• What to produce:
Return every line of the listing below, unchanged, from its first line to the line holding "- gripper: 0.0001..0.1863", that line included.

• Data block:
=== Begin Enclosure ===

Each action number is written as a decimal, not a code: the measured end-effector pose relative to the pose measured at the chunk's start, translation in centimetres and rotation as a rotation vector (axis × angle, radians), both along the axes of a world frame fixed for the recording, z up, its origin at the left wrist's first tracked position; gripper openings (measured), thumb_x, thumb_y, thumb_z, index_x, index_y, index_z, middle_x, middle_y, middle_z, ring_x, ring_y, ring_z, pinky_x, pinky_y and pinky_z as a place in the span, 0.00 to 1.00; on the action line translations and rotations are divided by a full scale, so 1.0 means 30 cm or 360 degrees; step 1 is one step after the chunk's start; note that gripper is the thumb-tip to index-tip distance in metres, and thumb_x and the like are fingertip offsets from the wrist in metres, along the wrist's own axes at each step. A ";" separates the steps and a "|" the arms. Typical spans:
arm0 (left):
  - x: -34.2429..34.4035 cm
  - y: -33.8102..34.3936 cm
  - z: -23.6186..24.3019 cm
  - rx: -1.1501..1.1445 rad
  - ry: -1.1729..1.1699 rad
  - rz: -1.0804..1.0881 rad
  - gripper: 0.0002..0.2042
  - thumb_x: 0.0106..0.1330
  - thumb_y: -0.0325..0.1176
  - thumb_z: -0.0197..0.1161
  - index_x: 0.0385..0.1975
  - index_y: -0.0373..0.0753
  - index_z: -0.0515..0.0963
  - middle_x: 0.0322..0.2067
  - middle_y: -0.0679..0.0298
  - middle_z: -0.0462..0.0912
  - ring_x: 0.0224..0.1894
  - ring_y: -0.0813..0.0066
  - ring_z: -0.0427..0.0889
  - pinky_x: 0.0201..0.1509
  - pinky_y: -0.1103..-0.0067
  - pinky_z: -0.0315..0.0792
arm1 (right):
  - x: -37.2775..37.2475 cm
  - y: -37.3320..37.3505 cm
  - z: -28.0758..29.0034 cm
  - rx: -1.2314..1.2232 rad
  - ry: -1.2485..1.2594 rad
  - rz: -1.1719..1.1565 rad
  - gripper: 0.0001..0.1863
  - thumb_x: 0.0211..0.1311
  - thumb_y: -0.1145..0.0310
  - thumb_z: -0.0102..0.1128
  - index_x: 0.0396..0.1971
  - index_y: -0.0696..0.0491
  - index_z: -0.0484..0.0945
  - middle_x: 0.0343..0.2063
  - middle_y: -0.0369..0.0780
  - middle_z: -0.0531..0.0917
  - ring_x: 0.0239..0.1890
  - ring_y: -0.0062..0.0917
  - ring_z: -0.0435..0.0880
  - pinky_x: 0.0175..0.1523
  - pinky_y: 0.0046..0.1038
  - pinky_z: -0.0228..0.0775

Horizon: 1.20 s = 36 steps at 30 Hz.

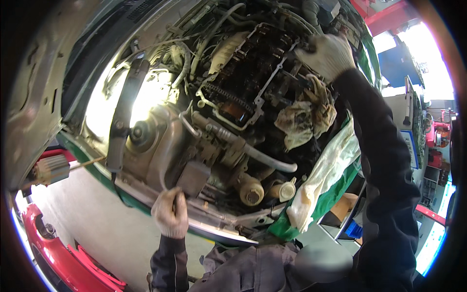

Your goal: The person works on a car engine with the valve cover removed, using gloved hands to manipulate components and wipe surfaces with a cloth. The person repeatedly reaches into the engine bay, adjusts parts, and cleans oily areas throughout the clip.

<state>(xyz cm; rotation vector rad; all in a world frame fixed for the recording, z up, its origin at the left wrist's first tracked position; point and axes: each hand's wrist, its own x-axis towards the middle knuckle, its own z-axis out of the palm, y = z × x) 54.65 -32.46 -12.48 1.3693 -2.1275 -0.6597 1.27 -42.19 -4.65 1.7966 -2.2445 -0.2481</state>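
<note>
- left grip (170, 213) curled near the box (192, 179), can't tell what's held
- right grip (328, 57) by the engine (253, 68), fingers hidden, can't tell
- top's open, chain (226, 95) bare, not closed up yet

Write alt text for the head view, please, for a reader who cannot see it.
A gloved right hand is beside an opened car engine, with the gloved left hand near the car's edge; a stained, crumpled cloth lies by the engine.
</note>
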 end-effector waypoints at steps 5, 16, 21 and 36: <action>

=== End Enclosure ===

• Answer to this exercise:
Each action number is written as a decimal, not a code: the measured end-effector pose relative to the pose measured at the chunk's start, translation in centimetres and rotation as a rotation vector (axis × angle, radians), both along the axes of a world frame fixed for the recording, z up, its origin at the left wrist's first tracked position; gripper openings (measured), thumb_x, thumb_y, thumb_z, index_x, index_y, index_z, middle_x, middle_y, middle_z, ring_x, ring_y, ring_z, pinky_x, pinky_y and pinky_z as a place in the span, 0.00 to 1.00; on the action line translations and rotations are divided by a full scale, so 1.0 means 30 cm or 360 degrees; step 1 is one step after the chunk's start; note that gripper is the thumb-tip to index-tip distance in metres, and thumb_x and the like are fingertip offsets from the wrist in metres, along the wrist's own axes at each step. A ";" separates the steps and a "|" the arms. Typical spans:
arm0 (left):
  - x: -34.2429..34.4035 cm
  - y: -33.8102..34.3936 cm
  - z: -23.6186..24.3019 cm
  - rx: -1.1501..1.1445 rad
  - ry: -1.1729..1.1699 rad
  - rz: -1.0804..1.0881 rad
  - gripper: 0.0002..0.2042
  - thumb_x: 0.0106..0.1330
  - thumb_y: -0.0325..0.1176
  - thumb_z: -0.0197..0.1161
  - index_x: 0.0385..0.1975
  - index_y: -0.0373..0.0753
  - index_z: -0.0515..0.0963
  - middle_x: 0.0322..0.2067
  - middle_y: -0.0679..0.0298
  - middle_z: -0.0462..0.0912
  - ring_x: 0.0224..0.1894
  - ring_y: -0.0813..0.0066
  - ring_z: -0.0427..0.0889
  - pinky_x: 0.0201..0.1509
  - pinky_y: -0.1103..-0.0067
  - pinky_z: -0.0315..0.0792
arm1 (right):
  - x: -37.2775..37.2475 cm
  - y: -37.3320..37.3505 cm
  - z: -28.0758..29.0034 cm
  - rx: -1.2314..1.2232 rad
  - ry: -1.2485..1.2594 rad
  - rz: -1.1719..1.1565 rad
  - gripper: 0.0001..0.1863

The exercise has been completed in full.